[Data]
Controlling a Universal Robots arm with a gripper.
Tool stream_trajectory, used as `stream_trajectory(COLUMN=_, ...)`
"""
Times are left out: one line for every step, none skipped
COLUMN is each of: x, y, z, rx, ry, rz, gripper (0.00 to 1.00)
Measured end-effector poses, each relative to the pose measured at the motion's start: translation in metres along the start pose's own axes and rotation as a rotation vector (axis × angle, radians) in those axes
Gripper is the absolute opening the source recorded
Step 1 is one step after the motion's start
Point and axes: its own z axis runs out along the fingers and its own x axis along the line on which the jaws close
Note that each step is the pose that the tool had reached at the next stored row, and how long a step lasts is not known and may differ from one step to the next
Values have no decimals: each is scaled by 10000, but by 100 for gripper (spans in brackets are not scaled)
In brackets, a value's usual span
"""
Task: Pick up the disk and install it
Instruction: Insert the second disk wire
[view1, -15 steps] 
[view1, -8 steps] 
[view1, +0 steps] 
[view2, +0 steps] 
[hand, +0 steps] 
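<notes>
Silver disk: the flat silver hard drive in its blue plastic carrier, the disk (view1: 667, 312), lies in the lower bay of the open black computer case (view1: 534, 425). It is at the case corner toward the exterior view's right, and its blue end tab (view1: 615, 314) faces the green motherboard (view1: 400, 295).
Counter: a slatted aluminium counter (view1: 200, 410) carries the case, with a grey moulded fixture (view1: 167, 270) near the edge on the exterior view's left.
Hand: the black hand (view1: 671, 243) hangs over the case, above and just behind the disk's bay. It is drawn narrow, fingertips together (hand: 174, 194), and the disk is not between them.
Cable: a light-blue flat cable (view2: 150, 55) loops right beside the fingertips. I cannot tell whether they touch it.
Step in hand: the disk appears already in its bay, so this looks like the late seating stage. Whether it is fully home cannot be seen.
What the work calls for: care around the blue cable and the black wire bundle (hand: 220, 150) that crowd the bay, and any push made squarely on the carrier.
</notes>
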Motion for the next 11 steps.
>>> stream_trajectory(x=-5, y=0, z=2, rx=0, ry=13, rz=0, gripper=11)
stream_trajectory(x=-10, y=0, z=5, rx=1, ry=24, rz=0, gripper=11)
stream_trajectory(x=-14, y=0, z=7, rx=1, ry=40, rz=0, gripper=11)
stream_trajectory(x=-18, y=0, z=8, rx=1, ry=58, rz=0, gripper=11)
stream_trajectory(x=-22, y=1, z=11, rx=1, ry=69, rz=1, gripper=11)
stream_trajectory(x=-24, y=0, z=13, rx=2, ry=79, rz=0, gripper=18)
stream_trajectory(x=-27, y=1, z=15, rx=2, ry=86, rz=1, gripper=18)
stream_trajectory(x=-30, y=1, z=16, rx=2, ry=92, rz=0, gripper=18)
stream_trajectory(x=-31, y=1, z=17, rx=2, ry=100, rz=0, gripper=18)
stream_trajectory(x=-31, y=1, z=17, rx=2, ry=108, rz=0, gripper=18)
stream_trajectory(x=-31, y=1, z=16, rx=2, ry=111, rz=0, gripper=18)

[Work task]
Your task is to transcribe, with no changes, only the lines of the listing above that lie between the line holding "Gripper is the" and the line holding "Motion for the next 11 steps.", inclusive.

[Solution]
Gripper is the absolute opening the source recorded
Step 1 is one step after the motion's start
Point and axes: its own z axis runs out along the fingers and its own x axis along the line on which the jaws close
Note that each step is the pose that the tool had reached at the next stored row, and how long a step lasts is not known and may differ from one step to the next
Values have no decimals: each is scaled by 10000, but by 100 for gripper (spans in brackets are not scaled)
In brackets, a value's usual span
"""
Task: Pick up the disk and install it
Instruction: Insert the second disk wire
[view1, -15 steps] 
[view1, -8 steps] 
[view1, +0 steps] 
[view2, +0 steps] 
[hand, +0 steps] 
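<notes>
Silver disk: the flat silver hard drive in its blue plastic carrier, the disk (view1: 667, 312), lies in the lower bay of the open black computer case (view1: 534, 425). It is at the case corner toward the exterior view's right, and its blue end tab (view1: 615, 314) faces the green motherboard (view1: 400, 295).
Counter: a slatted aluminium counter (view1: 200, 410) carries the case, with a grey moulded fixture (view1: 167, 270) near the edge on the exterior view's left.
Hand: the black hand (view1: 671, 243) hangs over the case, above and just behind the disk's bay. It is drawn narrow, fingertips together (hand: 174, 194), and the disk is not between them.
Cable: a light-blue flat cable (view2: 150, 55) loops right beside the fingertips. I cannot tell whether they touch it.
Step in hand: the disk appears already in its bay, so this looks like the late seating stage. Whether it is fully home cannot be seen.
What the work calls for: care around the blue cable and the black wire bundle (hand: 220, 150) that crowd the bay, and any push made squarely on the carrier.
</notes>
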Motion for the next 11 steps.

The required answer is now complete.